* [What you should do] Which of the lines in the records below hold the string "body"? Copy every one of them.
+++ Extracted information +++
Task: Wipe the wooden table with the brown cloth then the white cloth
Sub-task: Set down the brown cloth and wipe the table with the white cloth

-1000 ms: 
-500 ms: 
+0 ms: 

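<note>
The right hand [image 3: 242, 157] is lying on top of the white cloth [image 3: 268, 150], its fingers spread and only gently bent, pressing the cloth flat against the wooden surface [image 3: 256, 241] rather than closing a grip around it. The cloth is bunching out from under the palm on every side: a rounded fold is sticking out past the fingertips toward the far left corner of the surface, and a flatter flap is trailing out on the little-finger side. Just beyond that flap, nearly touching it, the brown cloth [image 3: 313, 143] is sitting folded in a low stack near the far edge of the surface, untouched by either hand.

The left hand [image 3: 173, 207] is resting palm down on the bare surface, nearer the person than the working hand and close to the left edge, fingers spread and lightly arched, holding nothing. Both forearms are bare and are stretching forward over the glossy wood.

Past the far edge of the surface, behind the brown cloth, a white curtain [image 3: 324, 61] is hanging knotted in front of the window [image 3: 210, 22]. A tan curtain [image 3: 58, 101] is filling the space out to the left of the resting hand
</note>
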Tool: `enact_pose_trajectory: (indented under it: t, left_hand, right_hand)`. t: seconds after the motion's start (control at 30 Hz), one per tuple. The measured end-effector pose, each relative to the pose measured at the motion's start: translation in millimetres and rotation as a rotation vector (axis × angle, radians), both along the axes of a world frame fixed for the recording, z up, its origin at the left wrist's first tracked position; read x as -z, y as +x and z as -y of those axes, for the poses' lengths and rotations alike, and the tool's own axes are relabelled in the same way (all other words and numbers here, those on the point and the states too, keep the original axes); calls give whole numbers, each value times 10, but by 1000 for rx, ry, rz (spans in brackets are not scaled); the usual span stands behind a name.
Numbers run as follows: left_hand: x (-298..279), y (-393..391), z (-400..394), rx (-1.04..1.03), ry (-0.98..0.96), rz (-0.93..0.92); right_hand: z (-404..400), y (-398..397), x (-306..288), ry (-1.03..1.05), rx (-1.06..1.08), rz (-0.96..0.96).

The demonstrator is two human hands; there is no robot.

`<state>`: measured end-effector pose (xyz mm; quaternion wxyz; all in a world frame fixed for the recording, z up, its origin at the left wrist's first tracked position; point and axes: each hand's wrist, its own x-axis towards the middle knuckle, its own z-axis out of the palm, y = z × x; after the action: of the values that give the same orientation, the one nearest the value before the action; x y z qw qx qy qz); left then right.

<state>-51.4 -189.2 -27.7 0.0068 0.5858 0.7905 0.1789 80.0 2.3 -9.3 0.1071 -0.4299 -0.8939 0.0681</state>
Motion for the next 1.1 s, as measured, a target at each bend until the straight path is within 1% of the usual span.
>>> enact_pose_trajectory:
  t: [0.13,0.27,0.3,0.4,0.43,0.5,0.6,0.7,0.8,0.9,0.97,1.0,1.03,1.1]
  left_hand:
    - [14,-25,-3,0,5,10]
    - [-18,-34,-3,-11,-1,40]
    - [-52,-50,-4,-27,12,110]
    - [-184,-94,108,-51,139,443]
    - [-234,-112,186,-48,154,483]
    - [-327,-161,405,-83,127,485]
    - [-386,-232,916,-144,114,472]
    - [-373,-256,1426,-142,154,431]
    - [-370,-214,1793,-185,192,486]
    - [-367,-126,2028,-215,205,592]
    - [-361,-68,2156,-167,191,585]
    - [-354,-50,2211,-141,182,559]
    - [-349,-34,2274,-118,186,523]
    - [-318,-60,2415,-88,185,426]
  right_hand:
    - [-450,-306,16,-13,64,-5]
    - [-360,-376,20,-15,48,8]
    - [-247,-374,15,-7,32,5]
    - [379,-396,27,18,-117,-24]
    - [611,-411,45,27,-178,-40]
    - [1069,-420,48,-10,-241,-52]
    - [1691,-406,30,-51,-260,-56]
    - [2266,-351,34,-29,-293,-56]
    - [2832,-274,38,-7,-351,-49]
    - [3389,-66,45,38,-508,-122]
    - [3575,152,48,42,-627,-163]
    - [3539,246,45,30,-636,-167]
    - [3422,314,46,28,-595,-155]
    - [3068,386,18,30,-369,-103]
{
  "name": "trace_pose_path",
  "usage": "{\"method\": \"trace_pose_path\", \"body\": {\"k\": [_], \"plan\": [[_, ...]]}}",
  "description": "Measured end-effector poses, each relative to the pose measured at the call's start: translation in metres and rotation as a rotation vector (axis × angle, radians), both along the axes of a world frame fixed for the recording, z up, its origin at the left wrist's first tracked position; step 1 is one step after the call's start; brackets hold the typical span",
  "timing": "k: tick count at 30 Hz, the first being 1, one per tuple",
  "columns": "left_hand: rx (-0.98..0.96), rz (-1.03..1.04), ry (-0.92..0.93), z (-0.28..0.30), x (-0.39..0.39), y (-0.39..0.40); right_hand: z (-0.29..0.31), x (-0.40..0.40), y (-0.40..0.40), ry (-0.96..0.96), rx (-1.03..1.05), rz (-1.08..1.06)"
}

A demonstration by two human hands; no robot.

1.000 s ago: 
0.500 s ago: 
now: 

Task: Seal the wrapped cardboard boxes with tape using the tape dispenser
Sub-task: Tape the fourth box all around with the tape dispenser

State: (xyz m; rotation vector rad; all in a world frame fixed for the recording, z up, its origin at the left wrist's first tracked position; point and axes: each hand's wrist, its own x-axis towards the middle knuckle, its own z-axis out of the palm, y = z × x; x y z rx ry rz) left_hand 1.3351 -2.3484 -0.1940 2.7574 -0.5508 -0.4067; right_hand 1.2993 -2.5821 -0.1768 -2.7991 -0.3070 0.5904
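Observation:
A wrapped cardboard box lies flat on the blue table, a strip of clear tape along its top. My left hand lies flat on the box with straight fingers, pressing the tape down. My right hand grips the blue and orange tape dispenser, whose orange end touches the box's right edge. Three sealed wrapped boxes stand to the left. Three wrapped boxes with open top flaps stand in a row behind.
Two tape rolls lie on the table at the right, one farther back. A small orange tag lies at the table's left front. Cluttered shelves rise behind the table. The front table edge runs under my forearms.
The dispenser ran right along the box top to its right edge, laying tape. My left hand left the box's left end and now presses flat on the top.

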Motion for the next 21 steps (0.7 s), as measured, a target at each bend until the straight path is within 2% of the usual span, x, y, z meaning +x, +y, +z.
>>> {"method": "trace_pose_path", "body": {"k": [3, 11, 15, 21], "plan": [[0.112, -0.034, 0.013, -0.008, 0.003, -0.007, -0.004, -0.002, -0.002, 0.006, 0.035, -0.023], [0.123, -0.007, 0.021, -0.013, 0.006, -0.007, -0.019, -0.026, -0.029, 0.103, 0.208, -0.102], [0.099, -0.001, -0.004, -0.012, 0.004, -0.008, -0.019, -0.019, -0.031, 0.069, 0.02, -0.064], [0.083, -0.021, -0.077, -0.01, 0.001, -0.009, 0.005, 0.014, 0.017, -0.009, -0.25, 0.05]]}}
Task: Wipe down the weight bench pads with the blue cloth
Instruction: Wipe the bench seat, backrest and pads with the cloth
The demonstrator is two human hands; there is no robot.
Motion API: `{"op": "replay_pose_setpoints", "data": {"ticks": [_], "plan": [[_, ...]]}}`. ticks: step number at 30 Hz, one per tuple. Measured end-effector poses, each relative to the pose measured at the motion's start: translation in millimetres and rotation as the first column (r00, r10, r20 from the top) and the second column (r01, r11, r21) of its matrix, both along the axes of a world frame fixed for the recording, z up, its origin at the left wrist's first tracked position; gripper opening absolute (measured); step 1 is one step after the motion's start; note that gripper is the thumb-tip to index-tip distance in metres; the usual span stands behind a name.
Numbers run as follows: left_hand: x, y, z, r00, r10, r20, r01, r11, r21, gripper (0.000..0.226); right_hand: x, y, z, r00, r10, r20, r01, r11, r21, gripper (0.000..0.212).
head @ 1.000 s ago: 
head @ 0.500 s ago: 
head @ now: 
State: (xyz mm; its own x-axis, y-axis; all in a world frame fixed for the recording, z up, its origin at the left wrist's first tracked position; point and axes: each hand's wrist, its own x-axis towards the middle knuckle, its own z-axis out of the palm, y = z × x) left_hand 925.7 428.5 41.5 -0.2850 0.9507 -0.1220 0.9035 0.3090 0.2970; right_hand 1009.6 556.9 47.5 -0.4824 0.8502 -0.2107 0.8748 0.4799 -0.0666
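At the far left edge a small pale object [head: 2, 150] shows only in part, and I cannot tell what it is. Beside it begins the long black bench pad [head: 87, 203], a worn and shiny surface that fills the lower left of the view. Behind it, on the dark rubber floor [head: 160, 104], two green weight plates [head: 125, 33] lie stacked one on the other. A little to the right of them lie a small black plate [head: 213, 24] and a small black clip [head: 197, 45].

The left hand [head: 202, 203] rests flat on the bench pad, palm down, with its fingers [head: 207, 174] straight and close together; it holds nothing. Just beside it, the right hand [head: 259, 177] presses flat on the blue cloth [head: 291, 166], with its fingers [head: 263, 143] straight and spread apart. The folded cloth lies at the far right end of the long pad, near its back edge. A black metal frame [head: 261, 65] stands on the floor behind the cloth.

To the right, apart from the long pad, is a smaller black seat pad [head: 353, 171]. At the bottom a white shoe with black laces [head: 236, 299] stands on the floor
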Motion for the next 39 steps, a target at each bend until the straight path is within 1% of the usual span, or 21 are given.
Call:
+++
* [Response to the task]
  "usage": "{\"method\": \"trace_pose_path\", \"body\": {\"k\": [_], \"plan\": [[_, ...]]}}",
>>> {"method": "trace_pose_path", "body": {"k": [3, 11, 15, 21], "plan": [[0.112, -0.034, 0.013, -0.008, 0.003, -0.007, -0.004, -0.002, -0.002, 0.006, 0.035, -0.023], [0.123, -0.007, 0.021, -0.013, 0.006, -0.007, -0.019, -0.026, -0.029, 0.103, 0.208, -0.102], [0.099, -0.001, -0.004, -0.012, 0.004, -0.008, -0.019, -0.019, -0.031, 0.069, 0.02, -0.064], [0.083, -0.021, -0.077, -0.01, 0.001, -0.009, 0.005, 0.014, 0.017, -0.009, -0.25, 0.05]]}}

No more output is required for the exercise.